Al igual que sucede en otros sectores, como las aerolíneas, el mundo de las telecomunicaciones se ha convertido en un oligopolio: un coto de caza gobernado por cuatro corporaciones, que, gracias a la fusión en curso de Sprint y T-Mobile, están a punto de convertirse en tres. Lo cual ha generado una situación insólita: el viejo continente europeo, gracias a su cuidadosa regulación en defensa de la pluralidad de los mercados, se ha vuelto un lugar más capitalista que la propia meca del capitalismo.


“Llegué a Estados Unidos hace 20 años, y hace 20 años los servicios de internet, planes de teléfono, billetes de avión… Todo eso era mucho más barato aquí que en Francia”, declaró Thomas Philippon, profesora de la Universidad de Nueva York, a la CNBC. “Y hoy, cuando viajas alrededor del mundo, te das cuenta de que es al contrario: sea en Europa, Londres, París, Pekín, Asia… En todas partes los servicios son mucho más baratos que en Estados Unidos”.
El servicio de recogida de basura es otra película. El año pasado la ciudad de Nueva York produjo unos 12 millones de toneladas de basura, de las que solo se recicló menos de una quinta parte. Basura que espera amontonada en las aceras a que pasen los camiones. Antes de que estallara la pandemia, el Ayuntamiento solicitó propuestas (7) para solucionar este problema medioambiental y de calidad de vida.

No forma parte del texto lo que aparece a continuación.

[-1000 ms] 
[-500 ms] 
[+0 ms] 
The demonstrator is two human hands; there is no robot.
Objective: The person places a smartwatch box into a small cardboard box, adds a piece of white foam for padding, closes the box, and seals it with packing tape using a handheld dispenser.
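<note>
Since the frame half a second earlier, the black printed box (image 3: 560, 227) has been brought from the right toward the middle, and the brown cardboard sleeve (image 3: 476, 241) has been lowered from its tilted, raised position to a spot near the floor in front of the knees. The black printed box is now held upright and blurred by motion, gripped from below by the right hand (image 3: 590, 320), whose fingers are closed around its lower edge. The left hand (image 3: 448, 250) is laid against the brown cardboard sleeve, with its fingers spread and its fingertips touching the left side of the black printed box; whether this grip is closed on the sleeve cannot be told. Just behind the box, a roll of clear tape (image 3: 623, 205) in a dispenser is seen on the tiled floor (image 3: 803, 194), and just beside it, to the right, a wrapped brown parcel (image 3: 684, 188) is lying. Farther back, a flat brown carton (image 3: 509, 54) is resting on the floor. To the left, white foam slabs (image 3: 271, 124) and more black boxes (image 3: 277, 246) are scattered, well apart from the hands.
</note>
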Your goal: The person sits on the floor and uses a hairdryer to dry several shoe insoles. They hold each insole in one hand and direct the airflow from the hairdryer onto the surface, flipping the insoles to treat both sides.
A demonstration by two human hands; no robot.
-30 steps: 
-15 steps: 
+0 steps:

Pero la ciudad no desespera. Los neoyorquinos navegan por estas y otras pruebas diarias y poco a poco la palabra mágica, smart, trata de abrirse camino.
El 2017 la flor y nata de Nueva York estuvo presente en la inauguración del campus tecnológico de la Universidad de Cornell en Roosevelt Island. Un intento de crear un pequeño Silicon Valley en la estrecha isla que separa Queens de Manhattan. El plan, iniciado por el anterior alcalde, Michael Bloomberg, y respaldado por el actual, Bill de Blasio, espera crear 600 compañías tecnológicas, crear 28.000 empleos y generar un volumen de actividad económica de 23.000 millones de dólares.
No todo lo smart ha de ser caro y sofisticado. Las iniciativas verdes más sencillas están teniendo un momento de auge, en parte gracias a la pandemia de coronavirus, La cultura de la bicicleta se expande merced a la caída del tráfico en las carreteras, la apertura de vías peatonales para facilitar la distancia social y el miedo a usar el transporte público.
Los peligros del virus, que ahora mismo circula a placer por el sur y el oeste del país, marcando nuevos récords de contagios diarios, ha hecho que las autoridades suspendan por ahora el paso a la fase 3 en los restaurantes. La única opción de la hostelería es colocar a sus clientes en las terrazas, lo cual ha obligado al Ayuntamiento a despejar de tráfico algunas calles y ha otorgado a Nueva York un cálido aspecto de localidad europea, con las terrazas semivacías desplegadas en las aceras.
La reapertura, aún así, continúa, y la palabra que cada día se escucha en las comparecencias del alcalde y el gobernador es la misma: esa poderosa palabra inglesa que nos hacer querer ser mejores, más fuertes, listos y afilados.